Farmers seek help from startups after food supply chain disruption

When coronavirus required many restaurants to suddenly temporarily close, many farmers who provide much of the produce to that industry were left without a major component in their food supply channels.

Prior to coronavirus, "roughly half the food spending in the U.S. was what we call away from home—restaurants, the cafe near work, those types of venues,” said professor Tim Griffin, division chair of Agriculture, Food, and Environment at the Friedman School of Nutrition Science and Policy at Tufts University. “That number is a lot smaller now, which means people are having to buy food and make it at home.” 

In April, Griffin estimated the split was more like 90/10. But it has been climbing steadily as states reopen. Demand was shifted largely to conventional grocery stores. 

Farmers who have the opportunity to sell directly to consumers are seeing a huge increase in demand.
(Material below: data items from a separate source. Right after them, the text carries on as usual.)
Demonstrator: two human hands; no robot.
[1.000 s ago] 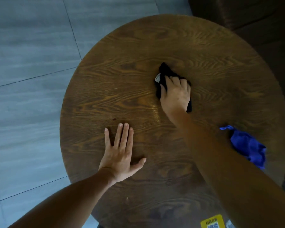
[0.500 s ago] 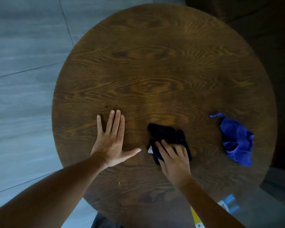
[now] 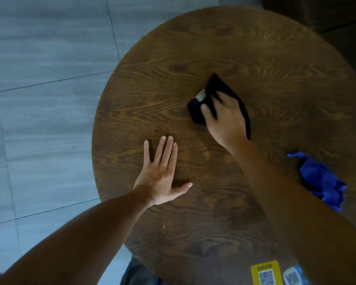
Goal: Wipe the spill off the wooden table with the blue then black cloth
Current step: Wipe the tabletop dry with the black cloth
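My right hand (image 3: 224, 118) presses flat on the black cloth (image 3: 197, 112), fingers (image 3: 207, 112) laid over it and the thumb side gripping a fold, so the cloth is pinned between palm and wood. It sits near the middle of the wooden table (image 3: 275, 58), its long axis running from a point aimed at the far edge back under my wrist. The bare wood ahead of the fingers lies toward the far edge, so I judge the next stroke goes along that axis. My left hand (image 3: 162, 173) lies spread and empty, palm down near the left edge, bracing. The blue cloth (image 3: 325, 184) lies crumpled near the right edge, just beside my right forearm. I cannot make out any remaining spill.
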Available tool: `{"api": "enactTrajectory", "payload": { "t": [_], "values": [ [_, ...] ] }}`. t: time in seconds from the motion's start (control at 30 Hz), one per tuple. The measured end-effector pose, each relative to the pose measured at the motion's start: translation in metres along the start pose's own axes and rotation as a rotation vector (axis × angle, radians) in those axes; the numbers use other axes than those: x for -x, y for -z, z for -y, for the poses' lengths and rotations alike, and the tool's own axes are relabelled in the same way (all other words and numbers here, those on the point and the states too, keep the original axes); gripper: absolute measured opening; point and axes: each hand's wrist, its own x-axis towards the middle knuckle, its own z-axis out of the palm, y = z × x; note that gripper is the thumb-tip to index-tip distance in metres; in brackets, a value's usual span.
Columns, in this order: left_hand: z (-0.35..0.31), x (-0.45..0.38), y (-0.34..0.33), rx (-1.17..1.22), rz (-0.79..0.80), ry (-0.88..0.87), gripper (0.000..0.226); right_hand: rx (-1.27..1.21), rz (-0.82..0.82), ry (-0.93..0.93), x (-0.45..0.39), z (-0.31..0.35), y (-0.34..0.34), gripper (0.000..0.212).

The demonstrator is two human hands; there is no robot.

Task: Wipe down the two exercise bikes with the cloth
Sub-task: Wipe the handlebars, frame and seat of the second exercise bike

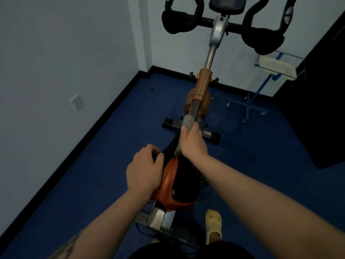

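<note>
The left hand [144, 170] curls its fingers over the near saddle [175, 184] to steady the bike while the right hand [193, 142] pinches the cloth [188, 121] round the farther post [196, 107].

A blue wire rack [266, 86] holding a white pad [276, 66] stands near a dark cabinet [317, 101]; a wall socket [77, 102] sits left.
</note>
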Motion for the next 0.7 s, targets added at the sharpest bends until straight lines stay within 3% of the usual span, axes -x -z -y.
{"api": "enactTrajectory", "payload": {
  "t": [0.17, 0.27, 0.37, 0.5, 0.57, 0.63, 0.7],
  "values": [
    [-0.001, 0.001, -0.001, 0.014, -0.034, 0.034, 0.013, 0.355, -0.021, 0.540, -0.003, -0.004, 0.009, 0.047],
    [0.000, 0.005, -0.002, 0.077, -0.118, 0.079, 0.013, 0.518, 0.184, 0.888, 0.012, -0.002, 0.018, 0.049],
    [-0.001, 0.013, -0.002, 0.155, -0.256, 0.121, 0.013, 0.678, 0.325, 0.979, -0.021, 0.005, 0.038, 0.052],
    [-0.005, 0.020, -0.006, 0.244, -0.428, 0.220, 0.015, 0.924, 0.170, 0.973, -0.027, 0.010, 0.027, 0.040],
    [-0.004, 0.026, -0.012, 0.300, -0.474, 0.296, 0.014, 0.839, 0.217, 1.139, -0.002, 0.003, 0.012, 0.049],
    [-0.005, 0.034, -0.020, 0.328, -0.495, 0.354, 0.015, 0.704, 0.310, 1.310, -0.002, -0.002, 0.020, 0.038],
    [-0.009, 0.043, -0.027, 0.346, -0.518, 0.380, 0.019, 0.797, 0.347, 1.357, -0.027, 0.005, 0.033, 0.037]
  ]
}}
This is especially the case for storage crops and things like value-added dairy products such as yogurt and cheese that they can produce year-round.  “But all this is really challenging to those who don’t have the technological savvy or delivery infrastructure to go from dropping multiple boxes and pallets of food off at institutions, to selling to one consumer at a time,” said Jennifer Hashley, director of Tufts' New Entry Sustainable Farming Project.

Many farmers are changing some of their business over to home delivery, contactless delivery, and drive-by pick-up options. They are also expanding into online ordering and collaborative delivery models, in which many small producers aggregate their products and distribute them together. 
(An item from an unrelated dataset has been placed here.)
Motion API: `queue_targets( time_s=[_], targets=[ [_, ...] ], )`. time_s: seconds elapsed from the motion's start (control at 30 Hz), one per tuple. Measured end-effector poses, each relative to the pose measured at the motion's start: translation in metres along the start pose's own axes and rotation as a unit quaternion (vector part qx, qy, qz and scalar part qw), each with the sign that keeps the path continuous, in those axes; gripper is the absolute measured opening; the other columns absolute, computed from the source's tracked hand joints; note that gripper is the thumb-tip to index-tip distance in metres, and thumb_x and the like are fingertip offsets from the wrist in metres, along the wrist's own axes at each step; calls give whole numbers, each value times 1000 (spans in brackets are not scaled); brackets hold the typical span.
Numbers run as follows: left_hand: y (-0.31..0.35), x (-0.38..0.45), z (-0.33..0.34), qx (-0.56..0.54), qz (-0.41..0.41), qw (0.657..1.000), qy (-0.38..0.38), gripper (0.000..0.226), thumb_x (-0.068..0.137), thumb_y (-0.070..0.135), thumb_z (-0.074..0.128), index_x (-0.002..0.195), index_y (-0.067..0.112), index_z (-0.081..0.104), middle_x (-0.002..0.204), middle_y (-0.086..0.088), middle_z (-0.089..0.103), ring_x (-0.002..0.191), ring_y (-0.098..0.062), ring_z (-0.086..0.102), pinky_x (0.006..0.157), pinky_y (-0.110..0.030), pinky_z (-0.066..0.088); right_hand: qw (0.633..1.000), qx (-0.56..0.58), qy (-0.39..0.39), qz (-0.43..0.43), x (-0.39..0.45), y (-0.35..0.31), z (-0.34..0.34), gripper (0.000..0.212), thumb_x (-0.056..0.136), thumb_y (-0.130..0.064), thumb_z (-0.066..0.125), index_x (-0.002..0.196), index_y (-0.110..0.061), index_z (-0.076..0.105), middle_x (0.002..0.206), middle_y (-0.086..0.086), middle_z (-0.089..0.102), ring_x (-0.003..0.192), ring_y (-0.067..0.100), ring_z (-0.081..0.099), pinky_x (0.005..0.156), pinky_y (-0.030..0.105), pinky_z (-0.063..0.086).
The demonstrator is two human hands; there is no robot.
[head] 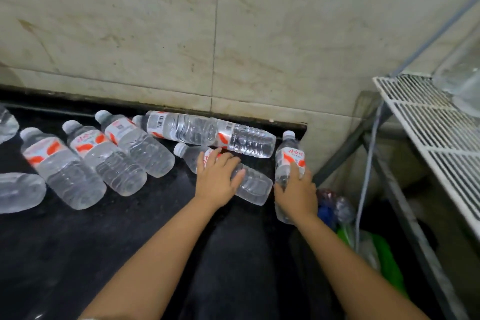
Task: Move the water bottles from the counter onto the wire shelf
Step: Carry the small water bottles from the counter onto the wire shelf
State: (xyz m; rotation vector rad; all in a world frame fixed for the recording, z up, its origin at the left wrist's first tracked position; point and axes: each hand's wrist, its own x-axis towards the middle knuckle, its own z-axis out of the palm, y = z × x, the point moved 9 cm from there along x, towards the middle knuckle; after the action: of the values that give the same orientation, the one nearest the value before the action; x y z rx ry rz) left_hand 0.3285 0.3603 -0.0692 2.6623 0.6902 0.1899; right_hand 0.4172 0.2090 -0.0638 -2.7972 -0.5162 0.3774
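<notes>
The black counter (78, 254) fills the left and centre, butted against the tiled wall (155, 34), and the white wire shelf (426, 122) slopes in at the right edge, higher than the counter and across a gap from its end. Something clear and blurred already sits on the shelf's far end; what it is cannot be told.

Water bottles are scattered across the counter, all on their sides. Three lie parallel at the left (88, 158), caps toward the wall, bases toward the person. Two more run end to end along the wall (207, 134), long axes left to right. Others are cut off at the left edge.

Now the hands. The right hand (296, 195) grips one bottle (289, 158) around its lower body, cap up, near upright, right at the counter's end and nearest the shelf. The left hand (217, 179) curls over the lying bottle (249, 184) in the middle, fingers wrapped on its label, apparently taking hold; that bottle's long axis runs diagonally, cap up-left, base down-right, pointing roughly toward the shelf side.

So here is the relation that matters: the shelf lies to the right and up from both hands, and the right hand is clearly the nearer. Its bottle looks ready to travel first, rightward across the gap. The left-hand bottle has further to go, and probably needs lifting clear of the bottle by the wall beside it.
</notes>
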Motion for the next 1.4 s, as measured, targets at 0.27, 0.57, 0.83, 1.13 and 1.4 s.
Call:
queue_targets(
  time_s=[0.27,0.57,0.83,1.13,1.4],
  targets=[
    [20,-71,3,-87,83,990,-74,54,86,55,29,103,17,63,120,8,57,139,-7,19,110,-31,-10,997,-39,-17,-59,-64,21,6,68,89,-37,51,146,-24,16,146,12,22,124,33,36,95,38,41],
    [19,-191,-2,-133,102,980,-103,61,73,52,28,91,9,67,121,0,62,129,-2,19,110,-38,-6,967,-79,-107,-218,-157,27,22,67,82,-27,59,141,-22,28,145,11,23,122,31,38,97,34,39],
    [3,-233,-4,-108,-269,952,-103,100,77,30,66,146,13,-5,153,-16,4,139,-33,15,111,-43,25,980,-97,-106,-138,-167,25,22,72,79,-39,63,137,-16,25,129,11,41,120,29,43,95,37,39],
    [-2,-222,-8,-28,-435,900,-26,75,75,37,69,127,3,27,130,-14,37,121,-28,39,95,-38,41,990,-110,-52,-64,-160,10,28,71,74,-36,71,128,-10,33,131,9,41,122,24,41,95,36,39],
    [-11,-225,-10,-86,-420,903,-41,71,74,32,71,126,5,31,128,-12,37,122,-26,37,92,-37,45,993,-73,-78,-40,-164,19,24,69,74,-34,72,126,-12,33,133,7,40,126,23,37,98,38,40]
  ],
)
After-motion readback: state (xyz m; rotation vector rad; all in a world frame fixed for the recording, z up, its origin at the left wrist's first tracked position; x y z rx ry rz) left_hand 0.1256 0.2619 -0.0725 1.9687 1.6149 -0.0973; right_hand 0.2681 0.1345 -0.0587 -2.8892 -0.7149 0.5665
Griffin predicted that crops with mechanized production, like corn, tomatoes, and some other fruits and vegetables, will continue to be widely available. But crops that rely on human labor, like strawberries, will be more subject to disruption.

Online sign-up systems with startups like Forager are helping farms "communicate their produce availability to retailers and local grocery stores in the past few months. And local consumer-supported agriculture programs also significantly helped keep the farm afloat." "'In recent months, there has been an explosion of small ideas that focus on virtual grocery stores and direct-to-consumer solutions', said Joe Blunda, CEO of Forager.'"

Online grocery sales in the US reached a record $7.2 billion in June and have risen steadily since March, according to a survey conducted by Brick Meets Click and Mercatus. The number of customers using online grocery and pickup services has also jumped 15% since March, the survey found.